P-06-1565 Continue funding Technocamps to provide the support that schools and teachers across Wales rely on - Correspondence from the Petitioner to the Committee, 29 January 2026

Dear Kayleigh,

Many thanks for providing me a further opportunity to offer my views for the benefit of the members of the Petitions Committee who will be considering my petition.

I was surprised and sorely disappointed with the lack of attention that my petition received by the Petitions Committee when they met on 8 December 2025. The outcome of that meeting, after 90 seconds of consideration, was to request further information from the Cabinet Secretary that is irrelevant to my petition.

For example, in her letter to the Committee of 18 November 2025, the Cabinet Secretary made false claims about the petition; in particular, she wrote that:

“the petition claims [the STEM Learning UK project] is an exclusively English language programme”.

My letter to the Committee of 27 November 2025 opened by exposing these blatantly false claims. In particular, in regard to the above claim, I wrote:

 “This is blatantly false. I ask the Petitions Committee to read over my petition and confirm for itself that it makes no such claim.” 

 

Given this, I am utterly astounded that the Committee would spend less than two minutes considering my petition, resulting in the following: 

 “The Committee agreed to seek clarity from the Cabinet Secretary for Education on the issues raised by the petitioner about bilingual provision [by the STEM Learning UK project].”

 It is clear from this that the Committee had neither read my petition, nor my response to the Cabinet Secretary’s false narrative, with enough attention to note that the Committee itself was repeating the false narrative invented by the Cabinet Secretary about my petition.

 By obfuscating the issues that I raise in my petition with her false narratives, the Cabinet Secretary has seemingly succeeded in side-tracking the Committee from its assigned duty.

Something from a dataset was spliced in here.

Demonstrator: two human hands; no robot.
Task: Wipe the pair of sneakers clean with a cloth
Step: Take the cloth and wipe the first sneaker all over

 I beg the members of the Committee to properly read and consider my petition, and my response of 27 November 2025 to the Cabinet Secretary’s letter of 18 November 2025, and debate my petition itself rather than the Cabinet Secretary’s false characterisation of the petition.

 

I provided a great volume of salient information in my earlier response that I will not repeat here – please reflect carefully on this. I will only add two points to the consideration.

 

 

 

The strength and volume of feeling amongst the practitioners is clear from the response to my petition: despite being live for a relatively short period, and despite its specialist nature, the number of signatories to my petition places it amongst the top 5.6% of such petitions historically in terms of support.